To do
Every record that follows is to be copied exactly, with the pictures omitted.

■ ■ ■ ■ ■ ■ ■

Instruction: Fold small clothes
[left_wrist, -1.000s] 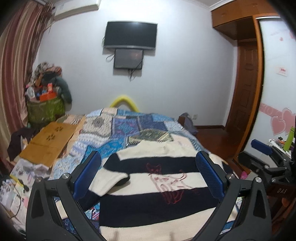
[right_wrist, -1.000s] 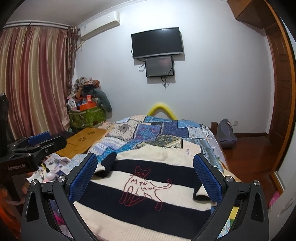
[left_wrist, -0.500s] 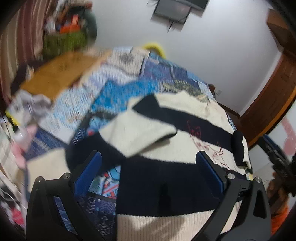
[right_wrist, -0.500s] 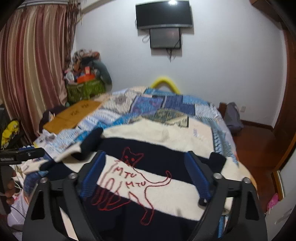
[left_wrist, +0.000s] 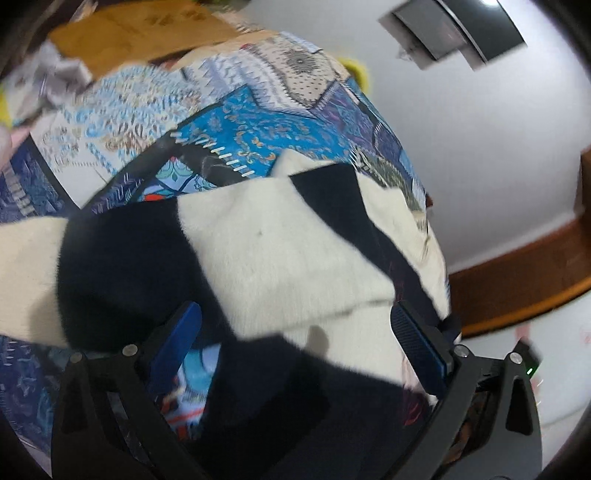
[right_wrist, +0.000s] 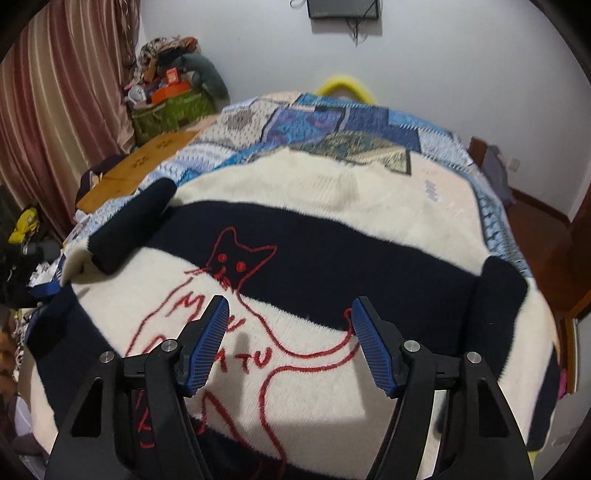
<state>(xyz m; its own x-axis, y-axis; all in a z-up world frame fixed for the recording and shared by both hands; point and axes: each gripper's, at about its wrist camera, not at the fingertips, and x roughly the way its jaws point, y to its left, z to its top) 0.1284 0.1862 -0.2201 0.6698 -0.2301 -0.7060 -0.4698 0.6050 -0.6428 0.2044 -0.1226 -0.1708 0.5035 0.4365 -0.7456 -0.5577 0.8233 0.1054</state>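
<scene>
A cream and navy striped sweater (right_wrist: 332, 206) with a red cat outline (right_wrist: 236, 266) lies flat on the bed. In the right wrist view my right gripper (right_wrist: 290, 325) hangs just above the cat drawing. Its jaws are closing, with only the flat sweater front beneath them and nothing pinched. In the blurred left wrist view the sweater's sleeve (left_wrist: 280, 258) lies folded across the body. My left gripper (left_wrist: 295, 332) stands open and tilted over that sleeve's edge, its blue pads (left_wrist: 417, 350) wide apart.
A blue patchwork quilt (right_wrist: 369, 122) covers the bed. Brown cardboard (right_wrist: 147, 158), a green basket of clutter (right_wrist: 170, 107) and a striped curtain (right_wrist: 55, 92) stand at the left. A wooden floor (right_wrist: 535, 221) lies at the right, and a screen (right_wrist: 343, 9) hangs on the far wall.
Both grippers have dropped closer to the sweater and now point further down. The left view has rolled and swung onto the sleeve. The right jaws have narrowed.
</scene>
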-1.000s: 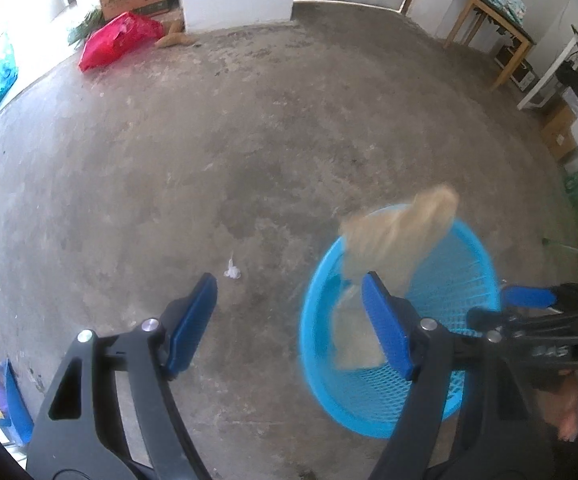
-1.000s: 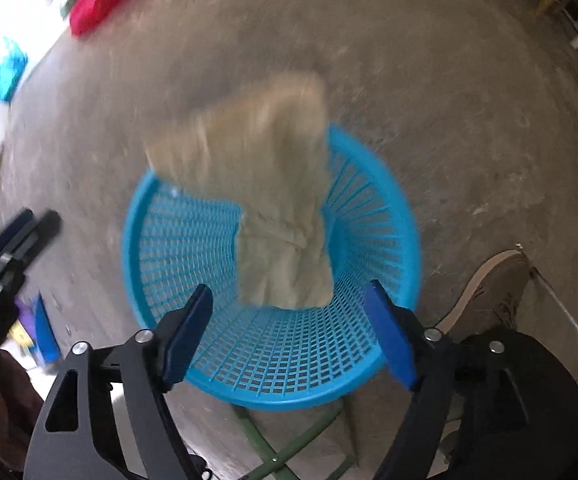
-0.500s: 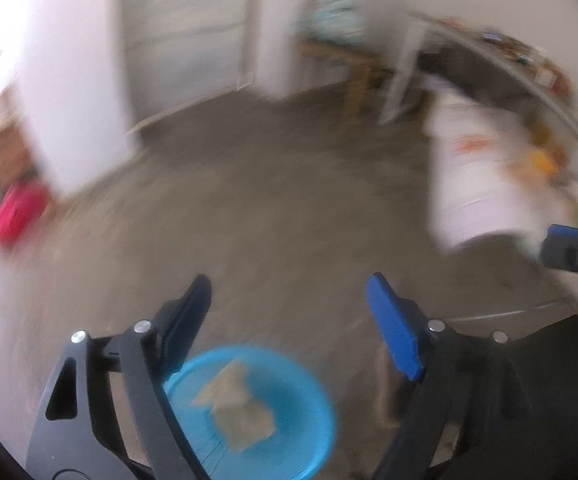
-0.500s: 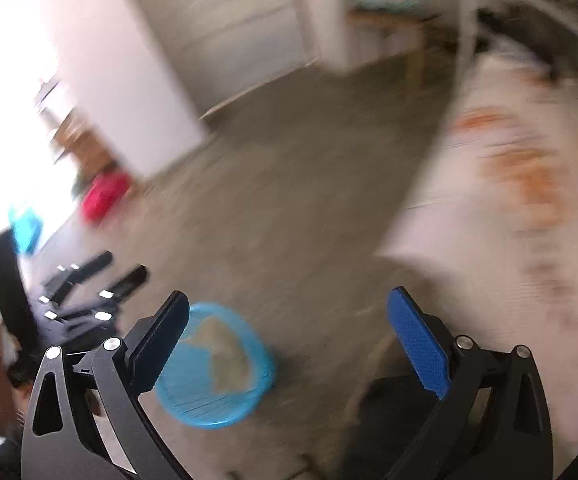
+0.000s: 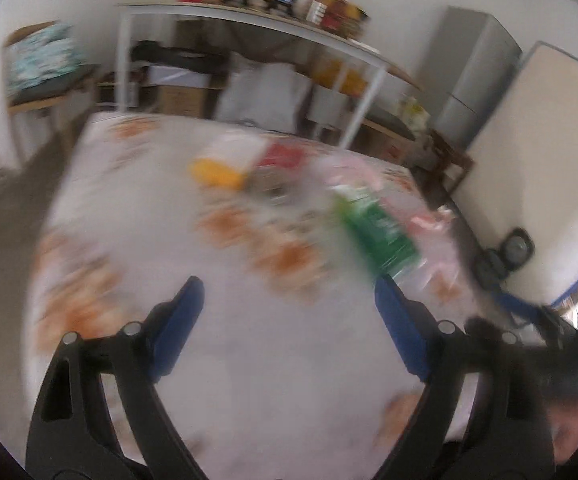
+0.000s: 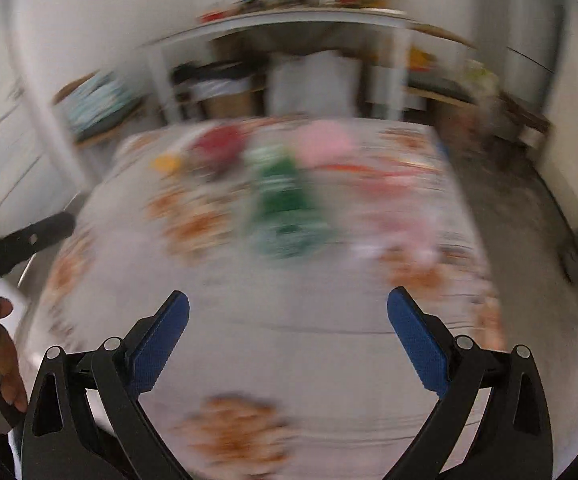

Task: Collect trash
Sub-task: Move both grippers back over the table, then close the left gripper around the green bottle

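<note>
Blurred green packet (image 6: pixel 285 208) on patterned table (image 6: pixel 289 340), beyond wide-apart, empty jaws.

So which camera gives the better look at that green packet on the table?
The left wrist view: the green packet is less smeared there and its edges show. The right wrist view shows it only as a green blur.

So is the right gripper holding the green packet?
No, the right gripper has nothing between its blue pads, and the green packet lies farther off on the table.
</note>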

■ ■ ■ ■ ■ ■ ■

Answer to this exercise
Instruction: Fold small clothes
[left_wrist, -1.000s] 
[right_wrist, -1.000s] 
[left_wrist, -0.500s] 
[right_wrist, -0.500s] 
[left_wrist, +0.000s] 
[right_wrist, +0.000s] 
<state>(xyz m; its own x-axis, y-axis; all in a z-up world frame fixed for the recording and shared by both hands; point and axes: each gripper's, at about its wrist camera, not at the fingertips, and x roughly the way its jaws point, y to its left, z to its top) 0.1284 0.1862 -0.2201 0.6698 -0.2301 -0.7060 -0.4698 0.6050 -0.6428 0.2044 -0.1226 -0.1708 0.5035 0.4365 -0.7456 -0.5577 0.8233 0.1054</state>
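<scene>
A cream and navy striped sweater (right_wrist: 332, 206) with a red cat outline (right_wrist: 236, 266) lies flat on the bed. In the right wrist view my right gripper (right_wrist: 290, 325) hangs just above the cat drawing. Its jaws are closing, with only the flat sweater front beneath them and nothing pinched. In the blurred left wrist view the sweater's sleeve (left_wrist: 280, 258) lies folded across the body. My left gripper (left_wrist: 295, 332) stands open and tilted over that sleeve's edge, its blue pads (left_wrist: 417, 350) wide apart.
A blue patchwork quilt (right_wrist: 369, 122) covers the bed. Brown cardboard (right_wrist: 147, 158), a green basket of clutter (right_wrist: 170, 107) and a striped curtain (right_wrist: 55, 92) stand at the left. A wooden floor (right_wrist: 535, 221) lies at the right, and a screen (right_wrist: 343, 9) hangs on the far wall.
Both grippers have dropped closer to the sweater and now point further down. The left view has rolled and swung onto the sleeve. The right jaws have narrowed.
</scene>
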-1.000s: 
-1.000s: 
-0.500s: 
-0.500s: 
+0.000s: 
+0.000s: 

Task: Collect trash
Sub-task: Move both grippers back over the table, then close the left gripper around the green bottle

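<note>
Blurred green packet (image 6: pixel 285 208) on patterned table (image 6: pixel 289 340), beyond wide-apart, empty jaws.

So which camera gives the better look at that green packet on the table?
The left wrist view: the green packet is less smeared there and its edges show. The right wrist view shows it only as a green blur.

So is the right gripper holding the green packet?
No, the right gripper has nothing between its blue pads, and the green packet lies farther off on the table.
</note>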

Nothing else belongs to this exercise.